Speech Sentiment Analysis
A speech emotion recognition system trained on four datasets. Ended up at 93.27% accuracy. Here's what actually happened.
final accuracy
93.27%
cross-dataset, held-out
datasets
4
CREMA-D · RAVDESS · TESS · SAVEE
inference latency
<200ms
CPU, live mic input
The problem
Most SER systems are trained on one dataset and fall apart on anything else. The goal was to build something that generalises — not just RAVDESS, which every tutorial uses, but across accents, recording conditions, and emotion labels that don't always agree with each other.
What I tried first (that didn't work)
Started with a plain LSTM on mel spectrograms. Decent on RAVDESS alone (around 78%), fell to 61% when I mixed in CREMA-D. The model was memorising speaker identity, not emotion. Classic.
The model was memorising speaker identity, not emotion. Classic overfitting to a small, homogeneous dataset.
What worked
Stacking CNN + LSTM (CLSTM). The CNN extracts local patterns from the spectrogram, the LSTM captures how those patterns evolve over time. Trained on CREMA-D, RAVDESS, TESS, and SAVEE together after normalising the emotion label schema across all four.
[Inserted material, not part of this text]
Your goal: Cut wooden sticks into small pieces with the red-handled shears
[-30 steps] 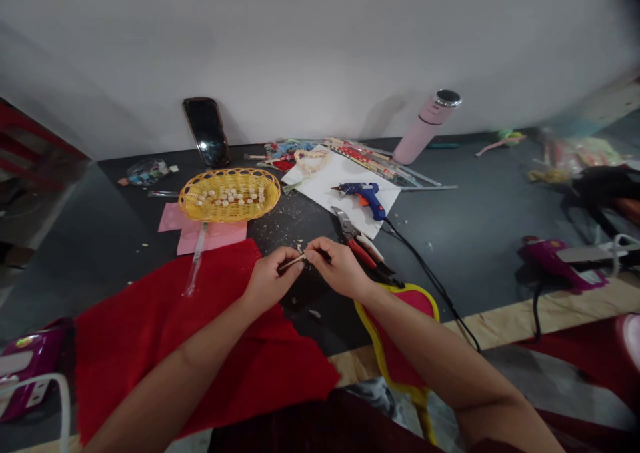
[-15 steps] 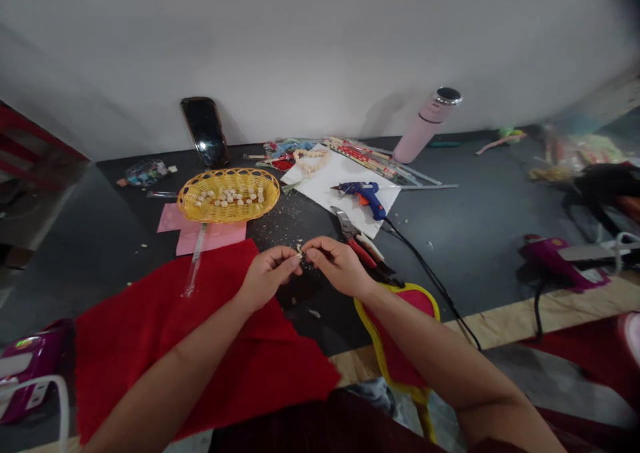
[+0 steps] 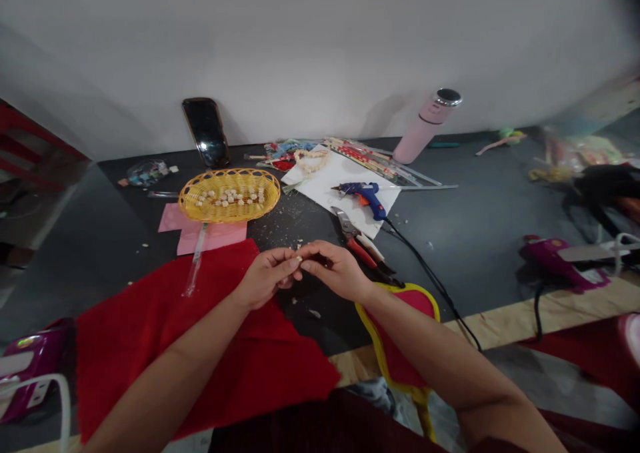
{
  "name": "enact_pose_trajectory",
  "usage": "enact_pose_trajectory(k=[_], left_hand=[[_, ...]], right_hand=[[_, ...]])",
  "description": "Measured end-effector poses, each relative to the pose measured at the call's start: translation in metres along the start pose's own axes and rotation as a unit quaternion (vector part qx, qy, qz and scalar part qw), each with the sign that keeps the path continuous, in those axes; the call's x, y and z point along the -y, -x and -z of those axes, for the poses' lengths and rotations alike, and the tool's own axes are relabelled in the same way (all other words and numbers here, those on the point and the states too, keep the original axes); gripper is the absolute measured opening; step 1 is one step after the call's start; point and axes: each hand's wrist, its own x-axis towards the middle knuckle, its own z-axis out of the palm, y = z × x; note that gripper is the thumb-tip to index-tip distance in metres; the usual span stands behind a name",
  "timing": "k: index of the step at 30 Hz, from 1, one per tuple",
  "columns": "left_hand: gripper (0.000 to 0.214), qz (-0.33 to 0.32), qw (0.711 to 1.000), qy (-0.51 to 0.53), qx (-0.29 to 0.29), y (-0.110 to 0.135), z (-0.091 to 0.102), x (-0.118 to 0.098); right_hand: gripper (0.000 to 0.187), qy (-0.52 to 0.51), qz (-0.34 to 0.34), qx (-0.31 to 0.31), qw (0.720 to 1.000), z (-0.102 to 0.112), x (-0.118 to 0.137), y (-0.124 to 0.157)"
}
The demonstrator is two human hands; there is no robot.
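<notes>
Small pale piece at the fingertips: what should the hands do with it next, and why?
Perhaps the left hand could set the small pale piece into the yellow basket, because that hand seems to pinch it and similar-looking pale bits lie there.

The pinched piece (image 3: 299, 259) is too tiny to identify — the leftmost purple device (image 3: 35, 357), cropped.

You are in what looks like a craft workshop: your worktop (image 3: 480, 239) bears a glue gun (image 3: 369, 195), pliers (image 3: 361, 251) before it, red cloth (image 3: 200, 353) to its left.
</notes>
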Motion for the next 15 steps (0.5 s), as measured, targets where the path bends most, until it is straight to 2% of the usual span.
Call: enact_pose_trajectory(k=[6, 10, 15], left_hand=[[0.027, -0.040, 0.996, -0.078, -0.031, -0.0017, 0.0006, 0.0057], [0.027, -0.077, 0.979, -0.174, -0.069, -0.0015, -0.0005, 0.0076], [0.022, -0.109, 0.951, -0.277, -0.080, 0.0000, -0.0033, 0.0050]], right_hand=[[0.026, -0.028, -0.099, -0.011, 0.995, 0.0013, -0.0027, 0.0007], [0.028, 0.014, -0.095, -0.002, 0.995, 0.0021, -0.0013, -0.0001], [0.020, 0.081, -0.077, -0.016, 0.994, 0.0022, 0.0014, -0.0005]])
Final: 93.27% on the held-out test set. Real-time inference pipeline reads from a microphone using PyAudio and Librosa, classifies in under 200ms on CPU.
What I'd do differently
The label harmonisation was done by hand. Took a weekend. A proper ontology mapping or using a pre-trained audio encoder (like wav2vec2) would have been faster and probably hit higher accuracy on out-of-distribution audio.